=== TASK GOAL ===
Copy each line of the data that has "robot" in it.

======== DATA FOR REVIEW ========

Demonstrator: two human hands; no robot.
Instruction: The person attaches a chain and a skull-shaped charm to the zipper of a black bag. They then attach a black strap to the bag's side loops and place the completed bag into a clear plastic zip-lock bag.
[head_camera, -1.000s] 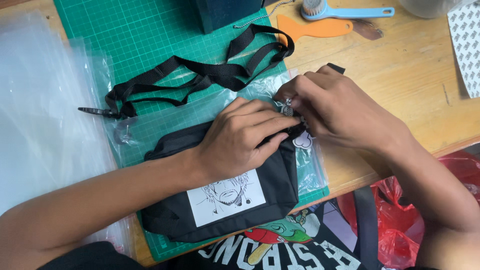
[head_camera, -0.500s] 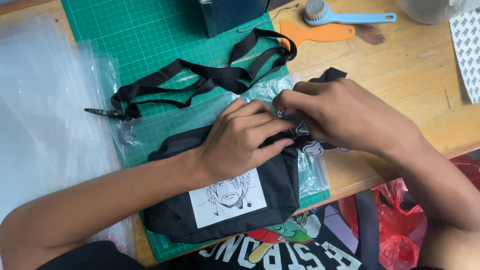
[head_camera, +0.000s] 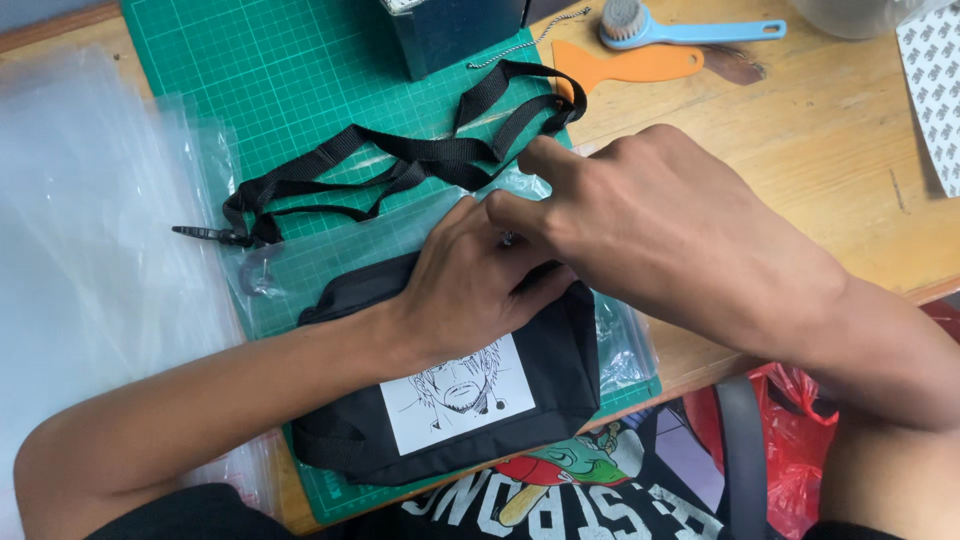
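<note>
A black pouch (head_camera: 350, 440) with a white patch showing a drawn face lies on a green cutting mat (head_camera: 270, 90), on top of a clear plastic bag (head_camera: 625, 350). My left hand (head_camera: 465, 295) presses down on the pouch's upper edge and grips it. My right hand (head_camera: 650, 220) reaches over from the right, its thumb and forefinger pinched on a small metal piece (head_camera: 506, 238) at the pouch's top. The pouch's black strap (head_camera: 400, 160) lies looped on the mat beyond the hands, ending in a clip (head_camera: 205, 235) at the left.
Clear plastic sheets (head_camera: 90, 260) cover the left of the wooden table (head_camera: 840, 140). At the back are a dark box (head_camera: 450, 35), a bead chain (head_camera: 530, 40), an orange scraper (head_camera: 640, 65) and a blue-handled brush (head_camera: 690, 28). A red plastic bag (head_camera: 790, 450) sits below the table edge.
My right hand has slid left along the pouch's top, so its fingers now meet my left hand's fingertips. My left hand stays pressed on the pouch.
</note>
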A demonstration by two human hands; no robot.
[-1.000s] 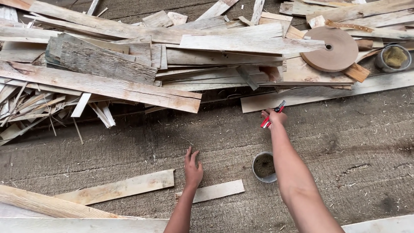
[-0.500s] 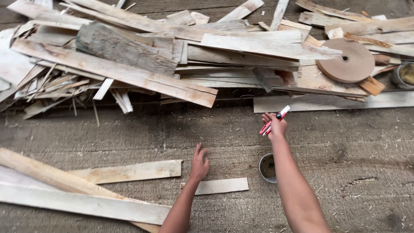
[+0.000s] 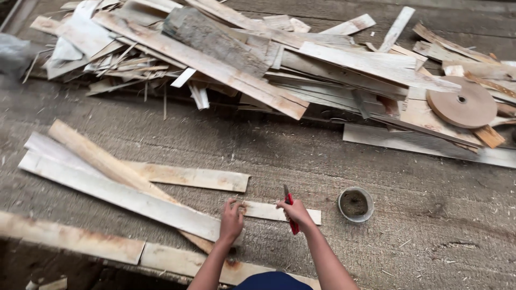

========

=== RESPONSE TO THIS EXERCISE ===
Demonstrator: two human hands; no robot.
A demonstration by two human hands; no robot.

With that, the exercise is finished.